> In an internal application I noticed that the ipa-inliner is quite
> sensitive to AFDO counts and that seems to make the performance worse.
> Did you notice this? This was before some of your changes. I will try
> again.

The cases I looked into were mixture of late inlining and ipa-cp cloning
being disabled by the 0 counts as well as loop optimization.  Since
hotness of the loop is determined by frequency of header block, when we
end up with fake 0 there, we disable the code expanding optimization.

The code is obviously structured around assumption that it will be able
to do all relevant inlines which happened when compiling the train run
before AFDO instrumentation phase.  If less or more inlining happens
profile is lost.

Current code has problems with this - orignal Google setup iterated
early inliner many times and also ran within LIPO which were able to
early inline cross-module by simply parsing extra sources when needed.
The current code runs early inliner once without vPT and then iterates
early inliner late within AFDO pass.
This is not working very well, since the resulting CFG is unoptimized
and thus has many basic blocks that will later disappear AFDO again has
no data for.

I have WIP patch (where I need to debug an ICE) to also do VPT during
early opts so we can do all non-cross-module inlining at that stage.
Even this is not quite safe, since inlining is non-transitive.
If we inlined foo into offline copy of bar does not mean that every
inline copy of bar should have foo inlined as well.  I don't think

The way AFDO inlining works, we will first inline bar to foo and then we
will consider inlning foo further.  This means that transitively bar
will be inlinined bypassing any code size checks.  Each time this happen
annotation pass will not have data on inlined copy of bar.

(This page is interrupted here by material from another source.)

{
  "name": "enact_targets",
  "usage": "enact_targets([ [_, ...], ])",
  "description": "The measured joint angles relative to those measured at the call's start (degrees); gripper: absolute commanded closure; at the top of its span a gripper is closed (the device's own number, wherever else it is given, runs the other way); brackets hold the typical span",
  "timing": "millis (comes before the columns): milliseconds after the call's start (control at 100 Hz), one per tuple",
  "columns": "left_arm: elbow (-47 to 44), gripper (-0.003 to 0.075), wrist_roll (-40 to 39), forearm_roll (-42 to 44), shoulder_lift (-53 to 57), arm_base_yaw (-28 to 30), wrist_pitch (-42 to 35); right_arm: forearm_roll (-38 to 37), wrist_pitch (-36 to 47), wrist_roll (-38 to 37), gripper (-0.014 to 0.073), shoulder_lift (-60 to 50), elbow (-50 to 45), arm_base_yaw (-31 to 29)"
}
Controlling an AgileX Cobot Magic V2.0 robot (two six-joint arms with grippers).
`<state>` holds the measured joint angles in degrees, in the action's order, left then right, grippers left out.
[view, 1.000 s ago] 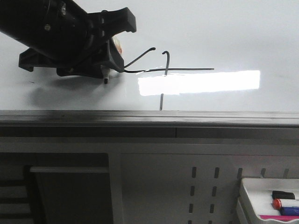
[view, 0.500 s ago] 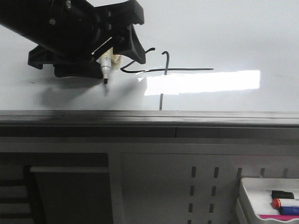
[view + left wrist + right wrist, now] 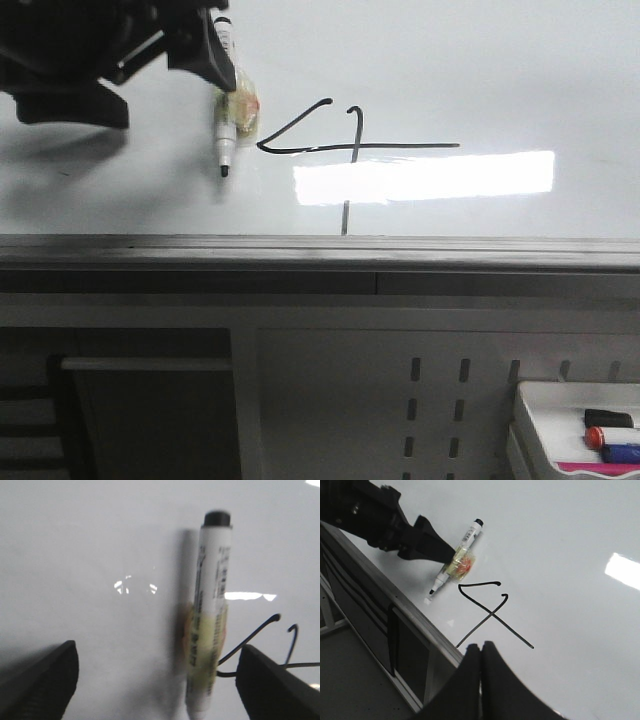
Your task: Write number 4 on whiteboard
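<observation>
In the front view, a glossy whiteboard [image 3: 480, 70] is seen filling the upper half, bounded on its near side by a grey metal rail [image 3: 320, 253]; a bright rectangular reflection [image 3: 425, 177] lies across it. The number 4 [image 3: 345, 150] is drawn in thin black strokes near the middle. To its left a marker [image 3: 224, 100] with a yellowish wrap lies on the board, tip toward the rail, beside the left gripper [image 3: 150, 45] at the far left. A white tray [image 3: 530, 420] of markers is seen low at the right. In the left wrist view, the marker [image 3: 210, 615] lies free between widely parted jaws, touched by neither. In the right wrist view, the right gripper [image 3: 481, 652] is seen with jaws pressed together, empty, above the number 4 [image 3: 492, 612].
</observation>
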<state>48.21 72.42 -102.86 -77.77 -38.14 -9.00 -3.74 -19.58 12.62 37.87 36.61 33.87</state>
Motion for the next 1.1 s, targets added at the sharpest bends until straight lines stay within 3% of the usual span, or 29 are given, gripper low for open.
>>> enact_targets([
  [130,-0.27,0.0143,0.76,2.71,6.46,-3.17,0.03,0.00,0.14,0.00,0.0657,-0.41,0.00,0.00],
  [200,-1.46,0.0206,2.61,3.92,10.41,-5.25,-0.57,0.00,-0.10,0.00,0.0657,-1.54,0.00,0.00],
  [400,-11.46,0.0519,9.81,4.32,26.23,-10.99,-8.30,-1.74,-0.69,0.00,0.0657,-10.89,-3.96,-1.22],
  [530,-20.39,0.0743,11.38,4.32,38.00,-12.72,-9.36,-2.51,-1.06,0.00,0.0657,-20.01,-10.36,-2.56],
  [800,-32.19,0.0741,11.78,3.97,53.14,-13.33,-7.80,-2.72,-1.64,0.00,0.0658,-34.74,-16.53,-3.23],
  [1100,-34.34,0.0741,11.87,3.97,55.72,-13.33,-6.42,-2.85,-1.29,0.00,0.0658,-37.63,-16.53,-3.23],
])
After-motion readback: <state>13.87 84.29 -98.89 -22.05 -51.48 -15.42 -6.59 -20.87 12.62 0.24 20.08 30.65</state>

An option is to make AFDO inliner an IPA pass and re-early optimize
functions that changed.  I don't think this is necesarily that bad
solution but need to be evaulated once things works better.
I don't remember Google having solution for this - I think withi their
large APP that trained just very minor percentage of the binary this was
lost in oise.
> 
> > This is a bit wild, but hope things will settle donw once we chase out
> > obvious problems (such as losing the profile of functions that has not been
> > inlined).
> 
> AFIU, the scalling of local_profile below is to get the local-count 
> comparable to AFDO count. However, could we also extend propagation of AFDO 
> profile along  BB and along CFG such that we minimise our reliance on local 
> count?. 

There is propagation of AFDO data using Kirhoff law, but it gets stuck
when some edge counts can not be fully determined from the profile data.
Original AFDO implementation had max cut based solver which is
theoretically better solution and it came from original paper AFDO was
based on. They decided to go for easier approach, since auto-profile
data has inconsistencies you do not want to propagate very globally.

I think we can modify -fprofile-use so it can run after AFDO and provide
data comparing AFDO and real profile.

In addition to working with you on the issues of profile being lost with
LTO, cloning and other cases, my plan is to
 1) finish the VPT reorganization
 2) make AFD reader to scale up the profile since at least in data from
 SPEC or profiledbootstrap the counters are quite small integers which
 makes furhter scaling to produce 0s that breaks various heuristics.
 3) implement local profiles with global AFDO 0 counnt so we get
 hot/cold functions identified correctly again
 4) see how much the afdo propagation can be improved.  There are quite
 obvious limitations in current code. It is also slow since instead of
 worklist it does iteration

Hopefully after this stage the afdo will +- work and we can look into
performance issues...

https://lnt.opensuse.org/db_default/v4/SPEC/67738?compare_to=67761
compares afdo -Ofast -flto to -Ofast -flto with no feedback
https://lnt.opensuse.org/db_default/v4/SPEC/67738?compare_to=67753
compares afdo -Ofast -flto to real FDO -Ofast -flto

So last runs are closer to having no feedback.  Many regresions are gone
but still there are some serious to look at:

SPEC/SPEC2017/INT/520.omnetpp_r         20.62%
SPEC/SPEC2017/FP/549.fotonik3d_r        19.16%
SPEC/SPEC2017/FP/527.cam4_r             14.31%
SPEC/SPEC2017/FP/510.parest_r           14.19%
SPEC/SPEC2017/INT/500.perlbench_r       13.01%
SPEC/SPEC2017/FP/511.povray_r           12.68%
SPEC/SPEC2017/FP/503.bwaves_r           7.81% 
SPEC/SPEC2017/INT/505.mcf_r             7.29% 
SPEC/SPEC2017/FP/507.cactuBSSN_r        6.69% 
SPEC/SPEC2017/INT/502.gcc_r             6.15% 

I think we will want to improve the profiling setup by running
train tasks multiple times since we gather too little data.  In my
benchmarks I simply use ref runs as train runs which solves some of the
regressions seen above (omnetpp and perlbench works well for me).